- Directed by: Leon Abrams
- Written by: Sacha Guitry (play)
- Starring: Sarah Bernhardt Georges Melchior Harry Baur
- Cinematography: Raymond Agnel Alphonse Gibory
- Production company: Abdoré
- Distributed by: Etablissements Georges Petit
- Release date: 31 October 1924;
- Country: France
- Languages: Silent French intertitles

= The Clairvoyant (1924 film) =

1924 film

The Clairvoyant (French: La voyante) is a 1924 French silent drama film directed by Leon Abrams and starring Sarah Bernhardt, Georges Melchior and Harry Baur. It was based on a play by Sacha Guitry. This was the final film of the celebrated stage actress Sarah Bernhardt who died during production.

==Plot==
Jean is thrown out of the house by his father, a remarried politician, out of jealousy for his friendship with his mother-in-law.
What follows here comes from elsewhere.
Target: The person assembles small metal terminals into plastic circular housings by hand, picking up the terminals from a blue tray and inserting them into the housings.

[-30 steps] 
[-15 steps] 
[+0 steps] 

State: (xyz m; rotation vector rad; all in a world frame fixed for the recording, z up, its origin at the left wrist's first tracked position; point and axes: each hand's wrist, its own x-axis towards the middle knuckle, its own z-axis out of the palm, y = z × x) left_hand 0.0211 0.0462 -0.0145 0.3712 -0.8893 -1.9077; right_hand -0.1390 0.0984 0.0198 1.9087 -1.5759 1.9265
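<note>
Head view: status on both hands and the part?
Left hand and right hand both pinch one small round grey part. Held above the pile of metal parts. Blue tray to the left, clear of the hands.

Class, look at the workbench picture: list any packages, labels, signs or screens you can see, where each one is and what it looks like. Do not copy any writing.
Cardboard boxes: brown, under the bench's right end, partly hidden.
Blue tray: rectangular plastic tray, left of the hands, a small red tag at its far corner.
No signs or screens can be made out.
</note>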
He finds refuge at an artist's apartment. In the same building lives a famous fortune teller that the mother-in-law just happens to consult. With her help, Jean will be able to marry his young sweetheart and his father will solve his political troubles.

==Cast==
- Sarah Bernhardt as Madame Gainard
- Georges Melchior as Jean Detaille
- Harry Baur as Monsieur Detaille
- Mary Marquet as Madame Detaille
- Jean-François Martial as André Renaud
- Lili Damita as Suzanne
- Pâquerette as the concierge
- Jeanne Brindeau as Madame Gainard's double
- Sacha Guitry
- Paul Poiret as couturier
- Philippe Richard as André Renaud
- Jean Wells

==Bibliography==
- David W. Menefee. The First Female Stars: Women of the Silent Era. Greenwood Publishing Group, 2004.